BRINDISI - In uno dei processi in corso per la vicenda del Villaggio Acque Chiare, oggi i propritari delle villette confiscate hanno rifiutato la prescrizione. Vogliono l'assoluzione.

BRINDISI - Una buona parte dei 174 proprietari delle villette del villaggio Acque Chiare, difesi da Rosario Almiento e Francesco Silvestre,al centro di un'inchiesta giudiziaria lunga e per alcuni aspetti anche paradossale, ha mostrato l'intenzione di voler rinunciare alla prescrizione che scatterà il 28 maggio prossimo per l'unica imputazione che li riguarda tutti, il concorso in lottizzazione abusiva.

E' stato questo, al di là delle dichiarazioni dell'allora segretario generale del Comune, Giovanni De Cataldo, il nodo principale del processo nell'imminenza della data clou. La prossima udienza è prevista infatti per il 4 giugno prossimo, a conti fatti con la clessidra. A quanto pare, pur nella diversità delle correnti (difensive) di pensiero, il popolo di Acque Chiare, composito e fatto per la gran parte da gente che si sente truffata e che ha acceso mutui per acquistare la villa al mare nel delizioso complesso fondato su un accordo di programma che non teneva conto della reale destinazione d'uso della zona, vuole a tutti i costi dimostrare la propria buona fede.

La buona fede che fu riconosciuta prima del tutto, poi a metà, infine scalzata dalla orribile definizione di 'ignoranti colpevoli' che fu data nel giudicato cautelare. La buona fede che è utile, probabilmente, anche in funzione delle azioni civili contro il Comune per il risarcimento del danno (si parla di richieste che ammontano a circa 500mila euro cadauno).
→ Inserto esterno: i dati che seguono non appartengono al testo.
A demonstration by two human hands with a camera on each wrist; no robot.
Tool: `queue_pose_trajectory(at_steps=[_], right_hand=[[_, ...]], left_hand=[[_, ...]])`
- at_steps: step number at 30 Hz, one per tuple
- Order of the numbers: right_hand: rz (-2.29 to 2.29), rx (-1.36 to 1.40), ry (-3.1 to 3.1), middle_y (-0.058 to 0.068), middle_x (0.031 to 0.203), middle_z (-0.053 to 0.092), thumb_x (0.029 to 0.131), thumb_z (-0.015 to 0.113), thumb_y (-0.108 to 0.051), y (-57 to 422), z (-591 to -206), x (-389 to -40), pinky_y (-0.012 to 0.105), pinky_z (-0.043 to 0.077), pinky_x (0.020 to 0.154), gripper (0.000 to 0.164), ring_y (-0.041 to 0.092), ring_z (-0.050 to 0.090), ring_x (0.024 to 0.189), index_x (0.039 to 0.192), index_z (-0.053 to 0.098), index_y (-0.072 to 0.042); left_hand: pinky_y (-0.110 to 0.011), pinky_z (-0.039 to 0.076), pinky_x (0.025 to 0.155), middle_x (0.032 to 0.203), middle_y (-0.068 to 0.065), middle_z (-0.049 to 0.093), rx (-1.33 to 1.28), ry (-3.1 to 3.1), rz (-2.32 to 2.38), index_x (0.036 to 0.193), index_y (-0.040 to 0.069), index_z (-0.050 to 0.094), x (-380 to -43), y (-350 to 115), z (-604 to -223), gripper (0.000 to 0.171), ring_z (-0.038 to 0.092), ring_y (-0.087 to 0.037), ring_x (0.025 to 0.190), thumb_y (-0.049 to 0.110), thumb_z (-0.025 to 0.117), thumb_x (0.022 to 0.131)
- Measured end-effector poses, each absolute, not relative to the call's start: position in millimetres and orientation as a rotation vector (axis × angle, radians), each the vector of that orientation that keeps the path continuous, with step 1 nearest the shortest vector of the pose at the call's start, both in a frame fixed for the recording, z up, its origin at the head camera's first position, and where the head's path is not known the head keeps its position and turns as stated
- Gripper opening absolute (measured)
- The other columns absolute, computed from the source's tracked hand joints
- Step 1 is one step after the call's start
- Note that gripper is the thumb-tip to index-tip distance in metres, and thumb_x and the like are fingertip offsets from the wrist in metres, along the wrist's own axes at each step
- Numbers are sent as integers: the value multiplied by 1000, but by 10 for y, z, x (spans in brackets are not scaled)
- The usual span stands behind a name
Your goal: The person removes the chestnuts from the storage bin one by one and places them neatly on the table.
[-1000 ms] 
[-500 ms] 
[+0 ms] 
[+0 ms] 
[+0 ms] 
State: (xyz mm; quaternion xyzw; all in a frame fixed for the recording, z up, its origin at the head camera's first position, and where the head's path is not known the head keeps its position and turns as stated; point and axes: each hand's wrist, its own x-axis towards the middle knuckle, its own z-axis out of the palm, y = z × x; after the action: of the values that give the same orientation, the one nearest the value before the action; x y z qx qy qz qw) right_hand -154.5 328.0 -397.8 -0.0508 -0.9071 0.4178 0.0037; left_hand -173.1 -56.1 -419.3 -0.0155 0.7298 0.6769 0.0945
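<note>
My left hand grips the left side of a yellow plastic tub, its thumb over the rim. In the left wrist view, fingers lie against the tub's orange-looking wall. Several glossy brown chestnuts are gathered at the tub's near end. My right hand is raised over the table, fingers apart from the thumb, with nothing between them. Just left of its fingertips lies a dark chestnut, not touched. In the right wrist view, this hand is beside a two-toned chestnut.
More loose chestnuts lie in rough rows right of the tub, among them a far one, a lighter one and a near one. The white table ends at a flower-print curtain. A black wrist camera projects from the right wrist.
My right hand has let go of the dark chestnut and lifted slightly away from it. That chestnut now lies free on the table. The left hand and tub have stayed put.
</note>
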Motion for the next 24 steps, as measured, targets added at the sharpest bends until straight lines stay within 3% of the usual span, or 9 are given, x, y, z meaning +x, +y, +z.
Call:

Oggi qualcuno avrebbe voluto rendere dichiarazioni spontanee proprio per rendere nota la decisione di voler rifuggire da un eventuale sentenza di non luogo a procedere per prescrizione.

Il giudice monocratico dell'ultimo troncone dell'affaire Acque Chiare ha rinviato la trattazione della questione 'decorrenza dei termini' proprio al 4 giugno, quando effettivamente vi sarà la possibilità matematica di ottenere dal tempo la 'salvezza'. Altra storia è la truffa, contestazione mossa nei confronti del costruttore di Acque Chiare, Vincenzo Romanazzi e del notaio Bruno Romano Cafaro, che si occupo' della gran parte dei rogiti.

Ed ecco il paradosso: gli stessi imputati, nel medesimo processo, sono anche parti civili, vittime di un enorme raggiro denunciato da alcuni e poi oggetto di un'inchiesta avviata d'ufficio. Resta ancora pendente il giudizio principale, definito in primo grado con condanne e confisca delle 222 villette (alcune non erano ancora state acquistate, ma era stato soltanto siglato un preliminare di vendita), sentenza confermata anche in appello.

Le motivazioni saranno depositate a giorni e sarà allora che gli avvocati potranno iniziare ad approntare il ricorso per Cassazione, finalizzato principalmente a contestare la confisca dei beni. La vicenda giudiziaria divenuta nota il maggio del 2008 con un maxi sequestro chiesto dalla procura e concesso dal tribunale di Brindisi, con 11 indagati, è andata avanti per diverse strade. L'allora sindaco Giovanni Antonino uscì di scena con un patteggiamento, un anno dopo. Per le ipotesi di corruzione a carico del costruttore, Vincenzo Romanazzi, ci ha già pensato la prescrizione nel 2010.

Alla sbarra, alla fine, restano (quasi) solo loro: i proprietari che continuano ad affollare l'aula Metrangolo del palazzo di giustizia ad ogni appuntamento con il processo. Preoccupa il futuro del villaggio che è, obiettivamente, l'unico progetto edilizio decente realizzato in epoca recente sulla costa a nord di Brindisi, caratterizzata per il resto da ruderi abusivi e da ammassi di amianto (vedi la baraccopoli di Sbitri, proprio in riva al mare).

Se la confisca dovesse essere confermata il villaggio dovrà essere automaticamente acquisito al patrimonio del Comune. L'amministrazione passata e anche quella attualmente in carica si sta occupando del Pug e della possibilità di trasformare la destinazione d'uso dell'area, in modo tale da rendere fruibili quelle villette che comunque si troverebbe a dover gestire, manutenere, vigilare. Bisognerebbe trovare alle 222 abitazioni di lusso, tali sono a giudicare dall'ammontare dei risarcimenti chiesti dai proprietari che continuano ad affermare che Comune e Regione non hanno da considerarsi estranei alle presunte condotte illecite rilevate (in virtù degli accordi originari), una funzionalità che abbia una rilevanza pubblica, che giovi alla collettività.

La Cassazione potrebbe sparigliare le carte, rimettendo tutto in gioco, confisca inclusa. Il rischio è comunque concreto. L'intero complesso residenziale, che tal non poteva essere perché carte alla mano era una maxi struttura ricettiva, potrebbe da un momento all'altro finire sul groppone del Comune di Brindisi che, per quanto abbia recuperato fondi rivendicando i tributi non pagati dai grandi gruppi industriali, non ha denaro da buttar via.